When U.S. biotech firm advanced Cell Technology announced last week that it had cloned the first human embryo, Europeans greeted the news with a mixture of interest, suspicion and revulsion. Scientists are keen to explore cloning as a potential source of embryonic stem cells, which could be used to treat diseases such as Alzheimer’s or Parkinson’s, but many question the validity of ACT’s results.
Others were appalled by the experiments. Jörg-Dietrich Hoppe, president of Germany’s Federal Medical Board of Registration, described the U.S. research as “a nightmare unfortunately come true.”
Central to the debate is the distinction between therapeutic and reproductive cloning. Therapeutic cloning would be performed to harvest embryonic stem cells, which have the ability to grow into a variety of other cell types. These cells could then be implanted into patients to replace defective ones. Such procedures have not yet been carried out in humans, although experiments on animals have shown promising results.
Reproductive cloning, which involves inserting a person’s genetic material into an egg and allowing the egg to develop into a fetus, would be performed with the goal of bringing a cloned baby to term. Last week the U.K. rushed through emergency legislation banning reproductive cloning after a legal loophole was exposed in its current regulations.

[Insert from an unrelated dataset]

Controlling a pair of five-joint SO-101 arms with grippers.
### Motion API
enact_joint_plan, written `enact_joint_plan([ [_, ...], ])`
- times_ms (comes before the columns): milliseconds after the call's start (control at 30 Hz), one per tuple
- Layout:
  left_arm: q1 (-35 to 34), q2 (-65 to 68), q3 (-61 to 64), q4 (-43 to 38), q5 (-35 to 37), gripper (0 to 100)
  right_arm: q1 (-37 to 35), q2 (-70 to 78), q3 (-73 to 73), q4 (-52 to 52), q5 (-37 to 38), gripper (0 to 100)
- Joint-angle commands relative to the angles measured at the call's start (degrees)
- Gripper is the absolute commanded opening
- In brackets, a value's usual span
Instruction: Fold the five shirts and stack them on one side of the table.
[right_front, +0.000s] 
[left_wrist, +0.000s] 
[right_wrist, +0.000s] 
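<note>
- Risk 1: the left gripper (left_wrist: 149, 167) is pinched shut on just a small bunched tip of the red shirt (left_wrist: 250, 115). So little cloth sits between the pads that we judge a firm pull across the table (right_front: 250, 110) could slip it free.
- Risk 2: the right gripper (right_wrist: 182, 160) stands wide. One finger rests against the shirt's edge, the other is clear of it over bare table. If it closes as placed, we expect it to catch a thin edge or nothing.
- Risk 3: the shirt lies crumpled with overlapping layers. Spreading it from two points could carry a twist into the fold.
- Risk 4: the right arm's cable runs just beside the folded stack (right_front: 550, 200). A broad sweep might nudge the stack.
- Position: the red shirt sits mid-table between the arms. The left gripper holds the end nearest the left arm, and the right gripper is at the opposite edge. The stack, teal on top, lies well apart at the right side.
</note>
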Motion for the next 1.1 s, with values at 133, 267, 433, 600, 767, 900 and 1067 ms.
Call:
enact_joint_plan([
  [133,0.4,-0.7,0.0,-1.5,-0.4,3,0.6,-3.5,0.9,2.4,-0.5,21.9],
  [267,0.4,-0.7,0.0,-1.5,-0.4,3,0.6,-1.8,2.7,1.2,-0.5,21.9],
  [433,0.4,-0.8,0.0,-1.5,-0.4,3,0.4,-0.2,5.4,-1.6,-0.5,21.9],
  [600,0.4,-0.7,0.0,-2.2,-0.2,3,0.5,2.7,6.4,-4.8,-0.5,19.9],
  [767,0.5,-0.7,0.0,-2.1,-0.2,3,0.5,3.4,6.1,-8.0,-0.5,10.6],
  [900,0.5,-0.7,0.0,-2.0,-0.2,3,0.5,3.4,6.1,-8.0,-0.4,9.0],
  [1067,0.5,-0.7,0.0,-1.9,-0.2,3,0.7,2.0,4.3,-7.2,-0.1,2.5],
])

Perhaps the best-known researcher attempting to defy the taboo on reproductive cloning is Severino Antinori, the maverick Italian gynecologist best known for helping a 62-year-old woman bear a child in 1994. Antinori, who dismisses his critics as “Taliban,” told Time that reproductive cloning could help infertile couples and that he was “very, very close” to cloning a human baby.
The mainstream medical community is skeptical of Antinori’s claims and takes a more moderate view of the issue. “There is a need for careful discussion and debate about human reproductive cloning,” says Harry Griffin, assistant director at the Roslin Institute, where Dolly the sheep was cloned in 1997. But, he said, anyone who insists on reproducing themselves “needs counseling, not cloning.”

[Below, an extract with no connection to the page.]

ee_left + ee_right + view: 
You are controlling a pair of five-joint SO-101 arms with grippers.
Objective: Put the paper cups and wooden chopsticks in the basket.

The case for therapeutic cloning is less clear, clouded by as yet unproven medical and commercial possibilities. “If you could find a way of producing cells that would help maintain quality of life,” Griffin says, “the market potential would be tremendous.” But that potential would remain untapped if therapeutic cloning were banned. At present, every E.U. member state except the Benelux countries, Portugal and the U.K. have laws restricting cloning for research purposes.
Somewhat illogically, Germany, for example, permits the import of embryonic stem cells for research but bans the production of cloned embryos. Many countries are now contemplating relaxing such rules as the scientific possibilities and market potential become clearer.

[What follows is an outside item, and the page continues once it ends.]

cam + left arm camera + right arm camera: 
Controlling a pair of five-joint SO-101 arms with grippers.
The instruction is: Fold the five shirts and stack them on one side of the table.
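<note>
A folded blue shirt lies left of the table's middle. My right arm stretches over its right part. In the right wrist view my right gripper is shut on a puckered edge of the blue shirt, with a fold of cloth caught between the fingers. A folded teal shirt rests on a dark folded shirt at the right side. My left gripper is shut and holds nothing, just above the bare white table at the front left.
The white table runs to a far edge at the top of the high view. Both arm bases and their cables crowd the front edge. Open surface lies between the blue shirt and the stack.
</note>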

In France, a 1994 bioethics law forbids the cloning of human embryos for any reason. But earlier this year when the bill was revisited, a heated debate arose over therapeutic cloning. Last month a number of prominent researchers and physicians signed a petition for the authorization of therapeutic cloning. “Reproductive and therapeutic cloning are two entirely different things,” French Health Minister Bernard Kouchner said last week. “The first should be banned, while the second should be permitted, though strictly legislated.”
Consensus seems unlikely in the near future. For the best part of a year, a European Parliament committee has been holding hearings to establish a framework for cloning research. Last week, a resolution went before the Parliament that called for a moratorium on therapeutic cloning. But in the end — after 400 amendments, some of which contradicted each other — not even the resolution’s originator could support it.
“What happened in the European Parliament was a kind of cloning experiment gone wrong,” sighs José MarÍa Gil-Robles Gil-Delgado, a Spanish MEP. “The vote underlines the confusion that reigns in the minds of politicians and the public.” Until that confusion is cleared up, neither the promise nor the perils of cloning will be properly understood.